SQL (multiple) query error

Any of the programmer types on here able to tell me why this is kicking out the following error?

Quote:

[20-May-2022 23:33:21 America/Chicago] PHP Warning: mysqli_query() expects parameter 1 to be mysqli, null given in /blah/blah/domain.com/members/test/index.php on line 62
[20-May-2022 23:33:21 America/Chicago] PHP Warning: mysqli_fetch_array() expects parameter 1 to be mysqli_result, null given in /blah/blah/domain.com/members/test/index.php on line 63
[20-May-2022 23:33:21 America/Chicago] PHP Warning: mysqli_fetch_array() expects parameter 1 to be mysqli_result, null given in /blah/blah/domain.com/members/test/index.php on line 74

I've tried 2 different sets of php code and its still kicking errors out on me :Oh crap

Here was the original code:

Quote:

<?php

$con=mysqli_connect("localhost","db","pass","user" );

$result = mysqli_query($con,"SELECT * FROM Title WHERE Category REGEXP 'air' AND REGEXP 'fryer' ORDER BY Title ASC;");

echo "<table border='0'>

<tr>

</tr>";

while($row = mysqli_fetch_array($result))

{

$link = "../../recipes/recipe.php?id=".$row['RecipeID'];

echo "<tr>";

echo "<a href = ". $link . ">" . $row['Title'] . "</a><br>";

echo "</tr>";

}

echo "</table>";

mysqli_close($con);

?>

This is what I'm currently using (ditched regexp):

Quote:

<?php

$con=mysqli_connect("localhost","db","pass","user" );

$sql = "SELECT * FROM Recipe WHERE Title RLIKE 'fryer' AND RLIKE 'Air' ORDER BY Title ASC;";
$result = mysqli_query($con,$sql);
while($r = mysqli_fetch_array($result))
if (!$check1_res) {
printf("Error: %s\n", mysqli_error($con));
exit();
}
echo "<table border='0'>

<tr>

</tr>";

while($row = mysqli_fetch_array($result))

{

$link = "../../recipes/recipe.php?id=".$row['RecipeID'];

echo "<tr>";

echo "<a href = ". $link . ">" . $row['Title'] . "</a><br>";

echo "</tr>";

}

echo "</table>";

mysqli_close($con);

?>

Basically, I'm trying to get a set of recipes displayed where they contain 2 categories, in this instance 'air' and 'fryer' which should display any Air Fryer recipes, but it doesnt, any help would be greatly appreciated, this is my first time screwing with multipe queries to display results :helpme

Publisher Bucks

05-20-2022 09:46 PM

Oh, i should add, when using only 1 query, the code works perfectly :)

redwhiteandblue

05-21-2022 02:37 AM

Is this all of the code? What are lines 62, 63 and 74?

CurrentlySober

05-21-2022 07:12 AM

Quote:

Originally Posted by redwhiteandblue (Post 23002984)
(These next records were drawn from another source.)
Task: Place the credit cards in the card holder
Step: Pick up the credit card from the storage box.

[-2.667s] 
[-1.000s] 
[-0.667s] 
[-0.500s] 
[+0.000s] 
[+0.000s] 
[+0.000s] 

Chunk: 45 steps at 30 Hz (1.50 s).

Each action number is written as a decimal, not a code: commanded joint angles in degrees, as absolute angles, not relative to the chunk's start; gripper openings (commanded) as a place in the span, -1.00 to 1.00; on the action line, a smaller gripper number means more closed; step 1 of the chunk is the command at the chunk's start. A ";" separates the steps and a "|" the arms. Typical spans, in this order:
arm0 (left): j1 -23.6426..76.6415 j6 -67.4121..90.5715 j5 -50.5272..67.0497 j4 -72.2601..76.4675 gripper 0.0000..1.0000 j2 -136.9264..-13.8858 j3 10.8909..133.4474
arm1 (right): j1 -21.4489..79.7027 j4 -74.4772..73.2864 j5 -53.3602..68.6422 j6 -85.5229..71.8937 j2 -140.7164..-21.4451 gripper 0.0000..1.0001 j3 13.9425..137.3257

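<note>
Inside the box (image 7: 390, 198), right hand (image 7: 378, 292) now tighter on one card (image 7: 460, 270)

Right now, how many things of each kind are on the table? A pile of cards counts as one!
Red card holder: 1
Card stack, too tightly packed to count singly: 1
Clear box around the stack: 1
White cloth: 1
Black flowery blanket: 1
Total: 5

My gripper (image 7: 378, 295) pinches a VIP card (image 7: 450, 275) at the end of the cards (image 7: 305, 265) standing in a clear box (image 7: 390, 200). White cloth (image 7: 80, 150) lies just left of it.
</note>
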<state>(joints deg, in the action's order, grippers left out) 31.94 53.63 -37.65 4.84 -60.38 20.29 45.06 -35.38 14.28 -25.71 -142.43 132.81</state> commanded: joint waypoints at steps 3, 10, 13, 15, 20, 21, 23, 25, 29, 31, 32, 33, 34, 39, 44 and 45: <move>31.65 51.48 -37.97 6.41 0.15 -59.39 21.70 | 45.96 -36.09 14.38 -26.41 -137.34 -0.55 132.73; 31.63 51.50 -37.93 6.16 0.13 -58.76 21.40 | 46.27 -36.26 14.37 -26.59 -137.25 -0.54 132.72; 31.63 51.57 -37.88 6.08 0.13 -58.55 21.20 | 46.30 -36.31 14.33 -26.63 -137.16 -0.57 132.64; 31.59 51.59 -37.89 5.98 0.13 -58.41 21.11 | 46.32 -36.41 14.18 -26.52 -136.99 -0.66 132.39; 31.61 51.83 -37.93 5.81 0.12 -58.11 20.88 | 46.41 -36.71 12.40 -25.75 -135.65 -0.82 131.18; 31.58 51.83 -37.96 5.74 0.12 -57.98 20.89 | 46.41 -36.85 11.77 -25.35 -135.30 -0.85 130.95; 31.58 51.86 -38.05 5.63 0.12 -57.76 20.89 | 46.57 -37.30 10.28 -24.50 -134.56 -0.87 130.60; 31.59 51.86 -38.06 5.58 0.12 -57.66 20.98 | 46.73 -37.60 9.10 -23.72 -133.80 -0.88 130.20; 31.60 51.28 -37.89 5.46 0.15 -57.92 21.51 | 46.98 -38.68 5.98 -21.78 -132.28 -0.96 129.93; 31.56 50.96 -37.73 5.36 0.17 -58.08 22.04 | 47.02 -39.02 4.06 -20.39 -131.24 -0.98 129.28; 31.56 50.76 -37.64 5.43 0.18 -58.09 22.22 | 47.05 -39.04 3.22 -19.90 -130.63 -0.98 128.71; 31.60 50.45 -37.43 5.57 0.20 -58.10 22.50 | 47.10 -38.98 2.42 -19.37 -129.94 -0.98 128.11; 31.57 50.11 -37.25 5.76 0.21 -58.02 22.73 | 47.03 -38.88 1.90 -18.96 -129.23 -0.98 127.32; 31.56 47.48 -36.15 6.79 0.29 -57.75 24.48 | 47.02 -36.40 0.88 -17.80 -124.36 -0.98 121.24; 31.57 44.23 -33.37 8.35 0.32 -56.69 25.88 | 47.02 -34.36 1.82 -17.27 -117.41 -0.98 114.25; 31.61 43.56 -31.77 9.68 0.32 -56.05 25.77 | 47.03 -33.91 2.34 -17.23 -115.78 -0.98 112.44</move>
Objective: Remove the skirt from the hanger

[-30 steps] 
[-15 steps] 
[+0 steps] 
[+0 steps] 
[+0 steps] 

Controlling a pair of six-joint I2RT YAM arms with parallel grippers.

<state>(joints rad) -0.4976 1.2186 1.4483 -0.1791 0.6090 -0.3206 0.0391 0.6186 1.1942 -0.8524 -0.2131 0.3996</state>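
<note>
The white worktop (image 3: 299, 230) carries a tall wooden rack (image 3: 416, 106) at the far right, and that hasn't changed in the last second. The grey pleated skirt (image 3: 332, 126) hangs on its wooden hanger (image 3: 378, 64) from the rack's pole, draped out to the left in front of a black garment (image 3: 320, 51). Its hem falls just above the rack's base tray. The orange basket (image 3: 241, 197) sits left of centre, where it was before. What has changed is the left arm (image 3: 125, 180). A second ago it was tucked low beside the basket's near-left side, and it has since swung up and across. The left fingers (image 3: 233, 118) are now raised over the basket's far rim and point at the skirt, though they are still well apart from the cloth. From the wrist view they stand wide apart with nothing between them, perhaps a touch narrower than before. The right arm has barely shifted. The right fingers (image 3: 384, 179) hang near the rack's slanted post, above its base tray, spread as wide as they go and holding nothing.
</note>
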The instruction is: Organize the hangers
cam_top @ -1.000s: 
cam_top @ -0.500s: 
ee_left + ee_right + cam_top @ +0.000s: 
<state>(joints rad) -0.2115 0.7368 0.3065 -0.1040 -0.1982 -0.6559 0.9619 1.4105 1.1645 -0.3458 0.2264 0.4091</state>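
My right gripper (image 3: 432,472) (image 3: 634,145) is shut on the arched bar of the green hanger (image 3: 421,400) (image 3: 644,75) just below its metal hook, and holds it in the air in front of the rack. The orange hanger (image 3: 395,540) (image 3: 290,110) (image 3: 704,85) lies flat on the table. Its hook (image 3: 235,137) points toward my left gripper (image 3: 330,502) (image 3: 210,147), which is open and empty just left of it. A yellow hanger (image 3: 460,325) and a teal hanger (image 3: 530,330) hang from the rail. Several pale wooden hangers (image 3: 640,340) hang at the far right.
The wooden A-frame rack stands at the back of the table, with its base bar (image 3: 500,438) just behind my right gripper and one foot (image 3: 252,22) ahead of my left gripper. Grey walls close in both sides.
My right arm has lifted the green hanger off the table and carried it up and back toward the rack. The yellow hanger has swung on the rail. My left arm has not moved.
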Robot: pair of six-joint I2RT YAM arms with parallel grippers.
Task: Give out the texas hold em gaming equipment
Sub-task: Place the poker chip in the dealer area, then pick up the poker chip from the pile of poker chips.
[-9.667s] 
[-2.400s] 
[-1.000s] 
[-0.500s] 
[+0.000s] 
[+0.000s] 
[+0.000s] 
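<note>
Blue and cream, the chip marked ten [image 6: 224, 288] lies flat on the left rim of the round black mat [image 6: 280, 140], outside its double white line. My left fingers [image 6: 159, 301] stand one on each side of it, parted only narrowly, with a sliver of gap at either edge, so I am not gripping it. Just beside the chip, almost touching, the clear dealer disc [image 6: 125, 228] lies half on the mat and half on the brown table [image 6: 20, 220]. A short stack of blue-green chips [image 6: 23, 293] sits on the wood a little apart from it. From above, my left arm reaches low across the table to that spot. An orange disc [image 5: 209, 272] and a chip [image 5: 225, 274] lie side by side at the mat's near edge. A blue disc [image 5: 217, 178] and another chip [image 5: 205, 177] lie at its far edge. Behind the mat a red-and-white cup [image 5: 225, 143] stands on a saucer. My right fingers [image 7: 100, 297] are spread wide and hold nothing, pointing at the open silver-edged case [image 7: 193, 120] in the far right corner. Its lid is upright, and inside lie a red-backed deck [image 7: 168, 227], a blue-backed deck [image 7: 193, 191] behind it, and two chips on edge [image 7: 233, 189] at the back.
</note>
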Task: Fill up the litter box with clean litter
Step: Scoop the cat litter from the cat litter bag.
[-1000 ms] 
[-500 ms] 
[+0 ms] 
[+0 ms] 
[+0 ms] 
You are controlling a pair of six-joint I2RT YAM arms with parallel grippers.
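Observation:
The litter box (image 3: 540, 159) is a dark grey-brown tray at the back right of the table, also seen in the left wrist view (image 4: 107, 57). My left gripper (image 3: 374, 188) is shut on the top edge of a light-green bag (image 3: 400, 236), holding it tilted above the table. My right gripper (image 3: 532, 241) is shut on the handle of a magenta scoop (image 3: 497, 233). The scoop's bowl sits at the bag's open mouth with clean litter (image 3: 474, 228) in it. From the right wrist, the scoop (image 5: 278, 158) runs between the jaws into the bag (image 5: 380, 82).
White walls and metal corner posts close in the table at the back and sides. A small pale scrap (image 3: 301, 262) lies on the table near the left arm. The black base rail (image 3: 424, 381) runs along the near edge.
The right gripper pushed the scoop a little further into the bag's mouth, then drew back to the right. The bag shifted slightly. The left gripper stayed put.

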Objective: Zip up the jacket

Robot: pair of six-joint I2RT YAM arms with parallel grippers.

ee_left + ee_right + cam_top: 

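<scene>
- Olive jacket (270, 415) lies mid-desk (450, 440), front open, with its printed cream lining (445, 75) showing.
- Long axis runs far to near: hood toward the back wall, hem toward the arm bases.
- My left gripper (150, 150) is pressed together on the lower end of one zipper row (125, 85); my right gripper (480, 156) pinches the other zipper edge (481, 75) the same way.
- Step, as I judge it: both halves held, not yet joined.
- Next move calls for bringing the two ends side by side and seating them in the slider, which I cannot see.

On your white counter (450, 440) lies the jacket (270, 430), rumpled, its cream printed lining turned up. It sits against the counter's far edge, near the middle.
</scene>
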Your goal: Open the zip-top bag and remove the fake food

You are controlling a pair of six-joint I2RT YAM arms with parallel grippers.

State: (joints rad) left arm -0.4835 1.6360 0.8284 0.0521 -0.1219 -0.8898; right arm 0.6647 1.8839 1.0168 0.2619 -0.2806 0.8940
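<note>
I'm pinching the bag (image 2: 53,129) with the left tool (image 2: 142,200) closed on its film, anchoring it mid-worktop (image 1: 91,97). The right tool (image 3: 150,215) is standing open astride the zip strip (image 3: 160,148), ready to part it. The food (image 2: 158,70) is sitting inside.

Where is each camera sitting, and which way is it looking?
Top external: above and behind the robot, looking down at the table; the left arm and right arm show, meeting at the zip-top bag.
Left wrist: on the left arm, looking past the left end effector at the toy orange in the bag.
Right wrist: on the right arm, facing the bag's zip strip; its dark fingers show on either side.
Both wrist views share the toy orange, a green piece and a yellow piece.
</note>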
Is this all of the code? What are lines 62, 63 and 74?

Easy, they are the lines that come between lines 61 and 64, plus the line between 73 & 75 respectively... come on... keep up :winkwink:

sarettah

05-21-2022 07:48 AM

Not sure how any of that code is running.

You mention 2 queries but you only have one query in there. It has 2 conditions, but it is one query.

Quote:

$sql = "SELECT * FROM Recipe WHERE Title RLIKE 'fryer' AND RLIKE 'Air' ORDER BY Title ASC;";

Needs to be:
$sql = "SELECT * FROM Recipe WHERE Title RLIKE 'fryer' AND Title RLIKE 'Air' ORDER BY Title ASC";

You have to have the field being interrogated listed in each condition.

I am not sure if that is your only problem.

Quote:

PHP Warning: mysqli_query() expects parameter 1 to be mysqli, null given in /blah/blah/domain.com/members/test/index.php on line 62

This would indicate that you did not have a good connection. The first parameter on mysqli_query is the connection. The error message says that is null which would mean a bad connection.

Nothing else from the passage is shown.